I want to show that the polynomial $x^4-2\in \mathbb{Q}[x]$ remains irreducible in the ring $\mathbb{Q}(i)[x]$.

I have done the following:

The polynomial is irreducible in $\mathbb{Q}[x]$ by Eisenstein's criterion with $p=2$.

Then if $a$ is a root of $x^4-2$ then the degree of the extension $\mathbb{Q}(a)$ over te field $\mathbb{Q}$ is $4$ : $[\mathbb{Q}(a):\mathbb{Q}]=4$.

We assume that the polynomial $x^4-2$ is reducible over $\mathbb{Q}(i)$.

Is everything correct so far? If yes, how could we continue to get a contradiction? Do we have to check all possible factorizations of $x^4-2$ ?

(Wondering)

Hey mathmari!

Do you have a link to some course material that relates to this problem? (Wondering)

As a possible approach, consider that $\mathbb Q(i)$ is a subfield of $\mathbb C$. So any reduction over $\mathbb Q(i)$ must also be a reduction over $\mathbb C$, mustn't it?
So if we list the reductions over $\mathbb C$, we can check if there is a rational one. (Thinking)
 
I like Serena said:
Do you have a link to some course material that relates to this problem? (Wondering)

No, I don't have. (Thinking)
I like Serena said:
As a possible approach, consider that $\mathbb Q(i)$ is a subfield of $\mathbb C$.

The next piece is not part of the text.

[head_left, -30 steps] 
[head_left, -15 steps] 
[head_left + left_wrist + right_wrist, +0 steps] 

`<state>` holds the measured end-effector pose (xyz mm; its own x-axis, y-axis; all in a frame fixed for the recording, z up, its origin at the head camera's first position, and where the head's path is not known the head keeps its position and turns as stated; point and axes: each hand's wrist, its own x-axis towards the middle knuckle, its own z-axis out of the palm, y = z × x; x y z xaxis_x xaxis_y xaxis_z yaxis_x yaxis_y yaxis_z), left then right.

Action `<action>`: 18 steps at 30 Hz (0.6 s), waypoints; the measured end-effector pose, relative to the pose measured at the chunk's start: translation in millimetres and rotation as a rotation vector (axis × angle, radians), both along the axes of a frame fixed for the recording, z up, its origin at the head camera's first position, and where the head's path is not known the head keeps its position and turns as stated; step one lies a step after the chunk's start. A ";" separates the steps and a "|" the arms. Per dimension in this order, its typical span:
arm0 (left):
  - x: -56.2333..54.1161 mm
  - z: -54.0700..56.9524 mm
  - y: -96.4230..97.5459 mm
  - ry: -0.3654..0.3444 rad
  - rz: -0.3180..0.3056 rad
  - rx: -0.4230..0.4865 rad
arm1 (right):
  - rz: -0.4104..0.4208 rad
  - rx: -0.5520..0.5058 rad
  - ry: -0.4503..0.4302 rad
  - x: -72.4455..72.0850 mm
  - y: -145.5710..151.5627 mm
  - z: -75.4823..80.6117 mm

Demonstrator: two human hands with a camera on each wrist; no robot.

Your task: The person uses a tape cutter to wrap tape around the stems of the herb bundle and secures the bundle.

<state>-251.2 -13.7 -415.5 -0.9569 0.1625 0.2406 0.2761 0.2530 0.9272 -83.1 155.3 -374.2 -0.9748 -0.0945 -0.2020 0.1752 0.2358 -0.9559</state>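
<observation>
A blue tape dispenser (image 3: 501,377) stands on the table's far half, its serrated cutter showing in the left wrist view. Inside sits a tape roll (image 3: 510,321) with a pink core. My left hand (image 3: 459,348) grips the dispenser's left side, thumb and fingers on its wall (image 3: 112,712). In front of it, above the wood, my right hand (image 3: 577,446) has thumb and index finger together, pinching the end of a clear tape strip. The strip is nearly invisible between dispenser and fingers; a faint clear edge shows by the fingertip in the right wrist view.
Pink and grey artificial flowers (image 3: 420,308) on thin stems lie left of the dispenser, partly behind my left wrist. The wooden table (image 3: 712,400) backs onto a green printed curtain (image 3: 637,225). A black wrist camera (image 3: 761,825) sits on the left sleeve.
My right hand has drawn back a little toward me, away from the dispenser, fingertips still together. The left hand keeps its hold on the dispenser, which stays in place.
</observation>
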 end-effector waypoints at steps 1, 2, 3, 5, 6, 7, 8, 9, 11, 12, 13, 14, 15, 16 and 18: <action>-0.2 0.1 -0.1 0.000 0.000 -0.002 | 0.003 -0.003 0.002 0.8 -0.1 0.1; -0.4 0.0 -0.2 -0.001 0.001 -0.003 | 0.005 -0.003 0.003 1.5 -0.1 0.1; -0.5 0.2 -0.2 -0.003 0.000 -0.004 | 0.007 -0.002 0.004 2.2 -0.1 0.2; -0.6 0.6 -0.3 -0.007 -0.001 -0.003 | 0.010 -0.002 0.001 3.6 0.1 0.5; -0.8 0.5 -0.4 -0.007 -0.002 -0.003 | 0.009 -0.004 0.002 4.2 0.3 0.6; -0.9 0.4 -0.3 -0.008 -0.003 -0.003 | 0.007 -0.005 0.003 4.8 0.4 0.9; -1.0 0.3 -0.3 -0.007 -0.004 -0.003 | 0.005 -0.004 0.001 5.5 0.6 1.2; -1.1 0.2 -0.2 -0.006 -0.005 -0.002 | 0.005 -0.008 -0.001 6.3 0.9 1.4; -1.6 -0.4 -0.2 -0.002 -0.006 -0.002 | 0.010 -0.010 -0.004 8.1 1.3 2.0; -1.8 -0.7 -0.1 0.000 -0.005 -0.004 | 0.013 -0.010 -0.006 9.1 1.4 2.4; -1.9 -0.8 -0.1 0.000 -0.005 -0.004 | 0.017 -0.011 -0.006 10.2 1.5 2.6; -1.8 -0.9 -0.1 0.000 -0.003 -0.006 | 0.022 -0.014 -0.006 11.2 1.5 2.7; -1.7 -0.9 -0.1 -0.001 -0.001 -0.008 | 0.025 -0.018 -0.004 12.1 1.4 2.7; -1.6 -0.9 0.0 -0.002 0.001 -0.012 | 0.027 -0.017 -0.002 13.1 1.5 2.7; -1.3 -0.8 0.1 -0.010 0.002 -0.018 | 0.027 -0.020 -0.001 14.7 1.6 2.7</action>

What other approaches are there? (Wondering)
I like Serena said:
So any reduction over $\mathbb Q(i)$ must also be a reduction over $\mathbb C$, mustn't it?
So if we list the reductions over $\mathbb C$, we can check if there is a rational one. (Thinking)

Do you mean that we have to check the factorization of the polynomial in $\mathbb{C}$ ? (Wondering)
 
mathmari said:
No, I don't have. (Thinking)

What other approaches are there? (Wondering)

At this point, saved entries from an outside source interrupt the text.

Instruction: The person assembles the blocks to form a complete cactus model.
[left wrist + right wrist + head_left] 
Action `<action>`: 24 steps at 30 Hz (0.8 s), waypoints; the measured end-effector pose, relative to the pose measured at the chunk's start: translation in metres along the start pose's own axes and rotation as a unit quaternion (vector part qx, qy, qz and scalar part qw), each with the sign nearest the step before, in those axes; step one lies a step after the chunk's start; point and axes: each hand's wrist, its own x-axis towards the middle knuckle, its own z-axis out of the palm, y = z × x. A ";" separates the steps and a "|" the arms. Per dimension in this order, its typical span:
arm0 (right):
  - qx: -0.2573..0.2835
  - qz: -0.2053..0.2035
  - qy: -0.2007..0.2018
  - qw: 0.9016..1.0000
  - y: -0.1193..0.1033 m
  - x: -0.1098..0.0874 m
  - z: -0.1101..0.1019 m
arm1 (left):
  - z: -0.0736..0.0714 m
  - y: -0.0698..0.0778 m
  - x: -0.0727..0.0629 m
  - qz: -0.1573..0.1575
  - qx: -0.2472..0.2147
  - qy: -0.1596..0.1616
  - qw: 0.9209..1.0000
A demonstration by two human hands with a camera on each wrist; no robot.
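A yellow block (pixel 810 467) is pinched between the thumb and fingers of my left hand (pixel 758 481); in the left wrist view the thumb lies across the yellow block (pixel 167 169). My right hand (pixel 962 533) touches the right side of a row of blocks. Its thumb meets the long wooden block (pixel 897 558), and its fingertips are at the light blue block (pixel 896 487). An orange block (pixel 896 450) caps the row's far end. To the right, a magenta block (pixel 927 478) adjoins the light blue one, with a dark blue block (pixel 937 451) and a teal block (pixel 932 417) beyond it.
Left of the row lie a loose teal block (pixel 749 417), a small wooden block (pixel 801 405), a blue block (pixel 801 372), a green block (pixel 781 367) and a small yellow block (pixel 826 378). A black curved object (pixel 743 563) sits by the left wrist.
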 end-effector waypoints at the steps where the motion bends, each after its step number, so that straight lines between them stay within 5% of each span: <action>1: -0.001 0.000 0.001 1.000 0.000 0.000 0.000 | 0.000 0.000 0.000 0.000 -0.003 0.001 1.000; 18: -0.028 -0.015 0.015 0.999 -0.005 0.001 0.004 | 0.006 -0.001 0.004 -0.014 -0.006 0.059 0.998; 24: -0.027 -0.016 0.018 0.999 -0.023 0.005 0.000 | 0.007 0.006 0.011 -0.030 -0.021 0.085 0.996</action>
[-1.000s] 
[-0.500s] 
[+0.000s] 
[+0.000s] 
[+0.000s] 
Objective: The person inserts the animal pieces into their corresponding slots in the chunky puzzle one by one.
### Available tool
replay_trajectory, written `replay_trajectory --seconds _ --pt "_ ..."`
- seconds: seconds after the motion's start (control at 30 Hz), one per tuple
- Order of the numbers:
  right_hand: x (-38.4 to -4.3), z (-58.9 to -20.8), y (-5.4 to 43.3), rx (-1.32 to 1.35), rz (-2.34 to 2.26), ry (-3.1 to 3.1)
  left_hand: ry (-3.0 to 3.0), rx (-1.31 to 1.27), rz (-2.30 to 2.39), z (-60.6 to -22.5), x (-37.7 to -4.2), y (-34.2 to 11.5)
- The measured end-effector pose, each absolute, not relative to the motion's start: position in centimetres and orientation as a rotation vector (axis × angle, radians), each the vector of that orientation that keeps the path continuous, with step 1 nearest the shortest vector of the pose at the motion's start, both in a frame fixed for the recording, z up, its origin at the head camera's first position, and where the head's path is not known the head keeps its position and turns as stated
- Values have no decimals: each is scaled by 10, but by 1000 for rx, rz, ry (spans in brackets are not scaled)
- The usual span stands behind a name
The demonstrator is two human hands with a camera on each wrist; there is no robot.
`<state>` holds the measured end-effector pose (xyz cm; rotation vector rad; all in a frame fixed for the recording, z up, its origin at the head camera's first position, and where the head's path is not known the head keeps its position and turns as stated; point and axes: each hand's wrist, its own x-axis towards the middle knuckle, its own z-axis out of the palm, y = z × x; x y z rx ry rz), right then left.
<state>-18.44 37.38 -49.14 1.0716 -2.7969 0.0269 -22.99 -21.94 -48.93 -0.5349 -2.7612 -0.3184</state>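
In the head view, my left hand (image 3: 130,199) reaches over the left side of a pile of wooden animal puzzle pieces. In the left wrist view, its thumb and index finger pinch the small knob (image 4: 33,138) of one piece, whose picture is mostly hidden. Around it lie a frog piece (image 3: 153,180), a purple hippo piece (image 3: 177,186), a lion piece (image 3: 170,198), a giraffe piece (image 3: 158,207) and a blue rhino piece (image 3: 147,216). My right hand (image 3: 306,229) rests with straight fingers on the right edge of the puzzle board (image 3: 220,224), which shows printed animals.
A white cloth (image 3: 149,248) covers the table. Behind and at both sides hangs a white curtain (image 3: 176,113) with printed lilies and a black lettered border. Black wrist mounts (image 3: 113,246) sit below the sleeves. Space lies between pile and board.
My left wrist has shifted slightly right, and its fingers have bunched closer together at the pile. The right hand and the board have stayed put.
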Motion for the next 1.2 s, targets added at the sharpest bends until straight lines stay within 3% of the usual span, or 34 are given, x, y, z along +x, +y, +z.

I don't know. I'm not really familiar with field extensions and splitting fields.

mathmari said:
Do you mean that we have to check the factorization of the polynomial in $\mathbb{C}$ ? (Wondering)

(Nod)
 
I like Serena said:
(Nod)

We have the following: $$x^4-2=(x^2-\sqrt{2})(x^2+\sqrt{2})=(x-\sqrt[4]{2})(x+\sqrt[4]{2})(x-i\sqrt[4]{2})(x+i\sqrt[4]{2})$$ or not?

How could we continue from here? I got stuck right now. (Wondering)
 
mathmari said:
We have the following: $$x^4-2=(x^2-\sqrt{2})(x^2+\sqrt{2})=(x-\sqrt[4]{2})(x+\sqrt[4]{2})(x-i\sqrt[4]{2})(x+i\sqrt[4]{2})$$ or not?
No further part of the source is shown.